A Kodexo application, through its configuration file, must have a root-level application module. Often we name it with the project name followed by Module and we put it in the root of the src/ folder.

Structure of a module

The main purpose of the module is to reference all the injectables related to it. The decorator needs several parameters:

  • providers: an array of injectables to be injected in the module.
  • imports: an array of other modules (or injectables) to be imported in the module.
  • routing: an object that allows you to map certain subroutes to specific controllers.

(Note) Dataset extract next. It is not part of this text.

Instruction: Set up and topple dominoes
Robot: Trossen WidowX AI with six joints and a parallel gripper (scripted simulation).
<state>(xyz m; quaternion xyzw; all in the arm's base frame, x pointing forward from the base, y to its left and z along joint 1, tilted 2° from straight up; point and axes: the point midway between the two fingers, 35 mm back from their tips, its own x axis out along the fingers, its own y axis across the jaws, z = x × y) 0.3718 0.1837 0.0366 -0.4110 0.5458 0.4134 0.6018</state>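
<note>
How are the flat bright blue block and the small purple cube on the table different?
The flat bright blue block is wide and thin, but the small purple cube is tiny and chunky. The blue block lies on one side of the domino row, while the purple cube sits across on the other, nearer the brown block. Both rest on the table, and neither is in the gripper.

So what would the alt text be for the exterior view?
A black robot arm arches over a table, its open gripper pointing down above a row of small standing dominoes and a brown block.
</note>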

A module can also have other parameters, especially related to Mikro ORM:

  • entities: an array of entities to be loaded in the module, they will be added to the Mikro ORM service when it starts.
  • subscribers: an array of orm subscribers to be loaded in the module, they will be added to the Mikro ORM service when it starts.
typescript
import { Module } from '@kodexo/common'
import { CarsController } from './cars.controller'
import { CarsService } from './services/cars.service'
import { RegistrationsModule } from '../registrations/registrations.module'

@Module({
  routing: {
    '/v1': [CarsController]
  },
  imports: [RegistrationsModule],
  providers: [CarsService],
})
export class CarsModule {}

Feature & Common modules

By convention, you have seen that we have one file per feature. We invite you to create modules that are feature-scoped. A module should not contain too many injectables, it is again a matter of applying the principle of single responsability correctly.

If a module is to be shared between several modules or if its scope is sufficiently global, we invite you to create a module in the common folder or to create a separate package that you can import into one or more of your applications.